Jirsa’s research, however, wasn’t exactly what you’d picture for someone living in the subzero barren reaches of Antarctica. He was a linguist. Most of the incredibly interesting details aside (I’m not the most meticulous note taker while watching films), Jirsa’s story went something like this: He set off to study, learn, and record a language that would disappear with the death of the remaining native speaker. Somewhere along the line, according to Herzog’s summation of the tale voiced over part of the linguist’s interview, a few “new age” mother Earth people got to this linguist and convinced him that it would be better for him and for the world to let the language die than to archive it—that allowing the words to disappear would be more natural than preserving them in writing and on tape. Instead of pushing forward with the project, the Jirsa returned home, destroyed his research, and was left with nothing to show for his years of coursework, research, and writing. With no plans and nowhere to go, he headed to Antarctica to work in Camp McMurdo.

Unsurprisingly to anyone familiar with his films, Herzog is disgusted by the people who counseled the linguist to give up his research. He followed up the interview with one of the most provocative quotations of the entire film:

In our efforts to preserve endangered species we seem to overlook something equally important. To me it is a sign of a deeply disturbed civilization where tree huggers and whale huggers in their weirdness are acceptable while no one embraces the last speakers of a language.

I watched the movie because I love Herzog’s genius in analyzing borderline characters—those who toe the line between passion and insanity—and because I figured he would have something interesting and bleak to say about penguins (he did and it’s worth watching the movie just for that). I wasn’t expecting the most profound statement about human life that I’ve heard in a long time.

Just this week Elizabeth Rosenthal published an eye-opening article about global climate change and deforestation in the Amazon River basin of Brazil. Instead of focusing on the effect of deforestation and global climate change on the plants and animals found in the river basin, Rosenthal centered on their effect on indigenous peoples.

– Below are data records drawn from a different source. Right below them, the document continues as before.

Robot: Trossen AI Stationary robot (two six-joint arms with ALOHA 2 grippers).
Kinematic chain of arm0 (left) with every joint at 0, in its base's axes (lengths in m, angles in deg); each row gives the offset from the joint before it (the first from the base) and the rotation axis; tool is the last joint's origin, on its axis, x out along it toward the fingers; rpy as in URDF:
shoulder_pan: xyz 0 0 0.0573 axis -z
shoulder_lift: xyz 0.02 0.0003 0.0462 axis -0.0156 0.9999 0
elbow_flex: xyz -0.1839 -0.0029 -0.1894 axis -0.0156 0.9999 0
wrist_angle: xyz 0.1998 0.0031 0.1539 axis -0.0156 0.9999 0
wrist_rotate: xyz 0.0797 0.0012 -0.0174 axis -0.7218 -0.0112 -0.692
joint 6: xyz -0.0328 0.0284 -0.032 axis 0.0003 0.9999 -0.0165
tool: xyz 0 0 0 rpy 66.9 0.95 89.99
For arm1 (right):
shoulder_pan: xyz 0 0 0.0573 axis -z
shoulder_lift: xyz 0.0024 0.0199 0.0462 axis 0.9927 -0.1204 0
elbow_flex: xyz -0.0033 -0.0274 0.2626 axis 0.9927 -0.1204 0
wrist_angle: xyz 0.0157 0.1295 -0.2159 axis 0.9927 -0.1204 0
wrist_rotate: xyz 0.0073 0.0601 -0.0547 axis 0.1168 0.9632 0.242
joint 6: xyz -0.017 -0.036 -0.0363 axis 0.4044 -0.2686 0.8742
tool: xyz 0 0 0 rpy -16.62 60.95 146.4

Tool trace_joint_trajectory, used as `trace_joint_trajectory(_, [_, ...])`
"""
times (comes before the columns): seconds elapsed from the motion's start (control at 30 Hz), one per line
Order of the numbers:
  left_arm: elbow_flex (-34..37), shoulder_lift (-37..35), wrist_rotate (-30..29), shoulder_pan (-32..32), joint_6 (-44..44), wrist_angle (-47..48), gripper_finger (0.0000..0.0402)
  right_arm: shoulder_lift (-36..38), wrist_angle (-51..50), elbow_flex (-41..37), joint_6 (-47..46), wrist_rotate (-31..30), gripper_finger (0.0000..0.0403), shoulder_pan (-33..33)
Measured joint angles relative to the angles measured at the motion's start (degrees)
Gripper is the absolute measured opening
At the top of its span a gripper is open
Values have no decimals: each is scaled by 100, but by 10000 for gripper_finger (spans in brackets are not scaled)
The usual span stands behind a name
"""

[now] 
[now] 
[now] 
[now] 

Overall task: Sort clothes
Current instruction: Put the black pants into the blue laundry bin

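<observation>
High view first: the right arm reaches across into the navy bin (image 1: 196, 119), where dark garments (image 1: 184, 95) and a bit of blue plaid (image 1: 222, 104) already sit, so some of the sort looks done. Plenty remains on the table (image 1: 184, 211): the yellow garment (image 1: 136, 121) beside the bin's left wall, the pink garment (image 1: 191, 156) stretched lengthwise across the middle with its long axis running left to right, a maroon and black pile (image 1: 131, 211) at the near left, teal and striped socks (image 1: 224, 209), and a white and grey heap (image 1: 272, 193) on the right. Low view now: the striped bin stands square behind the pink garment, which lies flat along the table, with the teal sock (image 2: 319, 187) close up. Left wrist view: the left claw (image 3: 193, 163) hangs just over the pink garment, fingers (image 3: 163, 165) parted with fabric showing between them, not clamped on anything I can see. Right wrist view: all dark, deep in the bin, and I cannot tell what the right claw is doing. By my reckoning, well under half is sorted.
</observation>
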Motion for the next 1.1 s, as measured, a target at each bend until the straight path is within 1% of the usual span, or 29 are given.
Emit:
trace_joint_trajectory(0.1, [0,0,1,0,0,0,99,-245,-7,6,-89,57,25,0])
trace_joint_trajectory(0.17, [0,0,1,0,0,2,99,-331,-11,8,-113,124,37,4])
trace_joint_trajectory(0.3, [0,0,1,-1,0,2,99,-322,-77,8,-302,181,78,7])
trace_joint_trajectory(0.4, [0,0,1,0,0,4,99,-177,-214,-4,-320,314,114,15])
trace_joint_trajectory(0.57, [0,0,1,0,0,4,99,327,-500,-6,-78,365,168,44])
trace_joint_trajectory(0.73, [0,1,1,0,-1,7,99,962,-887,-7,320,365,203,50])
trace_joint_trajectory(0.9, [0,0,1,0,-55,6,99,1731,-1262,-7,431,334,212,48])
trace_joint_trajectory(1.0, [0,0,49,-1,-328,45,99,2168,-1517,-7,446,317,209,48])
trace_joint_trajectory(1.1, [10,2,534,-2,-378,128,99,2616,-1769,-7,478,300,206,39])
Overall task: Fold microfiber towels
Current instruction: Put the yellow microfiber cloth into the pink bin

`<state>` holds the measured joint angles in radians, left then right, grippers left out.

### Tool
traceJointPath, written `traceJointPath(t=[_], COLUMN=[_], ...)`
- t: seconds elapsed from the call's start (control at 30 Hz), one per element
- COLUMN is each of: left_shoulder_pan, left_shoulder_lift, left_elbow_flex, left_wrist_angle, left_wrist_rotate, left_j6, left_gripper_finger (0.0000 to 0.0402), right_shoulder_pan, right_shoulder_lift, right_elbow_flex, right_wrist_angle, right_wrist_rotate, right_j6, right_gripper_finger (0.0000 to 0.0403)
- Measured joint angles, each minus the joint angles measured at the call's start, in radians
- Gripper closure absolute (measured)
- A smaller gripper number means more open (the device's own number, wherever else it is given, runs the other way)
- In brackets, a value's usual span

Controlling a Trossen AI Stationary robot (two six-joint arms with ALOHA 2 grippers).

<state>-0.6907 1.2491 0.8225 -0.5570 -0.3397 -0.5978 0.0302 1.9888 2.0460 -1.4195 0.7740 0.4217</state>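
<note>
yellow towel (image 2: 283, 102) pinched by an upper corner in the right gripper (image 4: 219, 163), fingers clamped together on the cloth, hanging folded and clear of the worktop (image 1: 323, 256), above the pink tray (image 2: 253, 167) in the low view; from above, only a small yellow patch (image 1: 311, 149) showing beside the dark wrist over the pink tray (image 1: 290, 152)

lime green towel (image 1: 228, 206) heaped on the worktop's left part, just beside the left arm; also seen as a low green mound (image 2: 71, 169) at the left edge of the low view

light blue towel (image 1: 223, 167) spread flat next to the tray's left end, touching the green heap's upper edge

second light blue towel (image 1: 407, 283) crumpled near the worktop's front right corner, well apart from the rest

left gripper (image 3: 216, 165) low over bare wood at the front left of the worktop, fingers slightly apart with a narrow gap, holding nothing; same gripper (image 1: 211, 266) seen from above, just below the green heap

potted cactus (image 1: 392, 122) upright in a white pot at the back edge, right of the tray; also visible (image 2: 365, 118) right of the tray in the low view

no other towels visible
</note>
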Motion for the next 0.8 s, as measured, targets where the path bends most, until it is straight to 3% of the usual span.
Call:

When the fish swim elsewhere (or die) and the seasons become drier, indigenous people lose their two main life forces: fish and the cassava root. The warming waters of the Amazon River and its tributaries can’t support many of the species both animals and humans depend on for food. Additionally, the changing weather patterns mean that it isn’t raining as much as it used to. The particular tribe Rosenthal interviewed experienced cassava crop failure four times last year. As a result everyone and everything is forced to evolve in order to survive, and in a world so far removed from grocery and seed and feed stores there is nothing to switch to in the Amazon, only cities to move towards.

The extinction of indigenous Amazonian culture signals not simply the end of a way of life but also the end of language. I had the privilege several years ago to spend time in the Peruvian Amazon river basin and meet a medicine man and several people from the Yagua tribe. Who knows how long their culture and language will remain intact—the very people I met might be living in a village closer to or in Iquitos or some other major port city—and that fact depresses me.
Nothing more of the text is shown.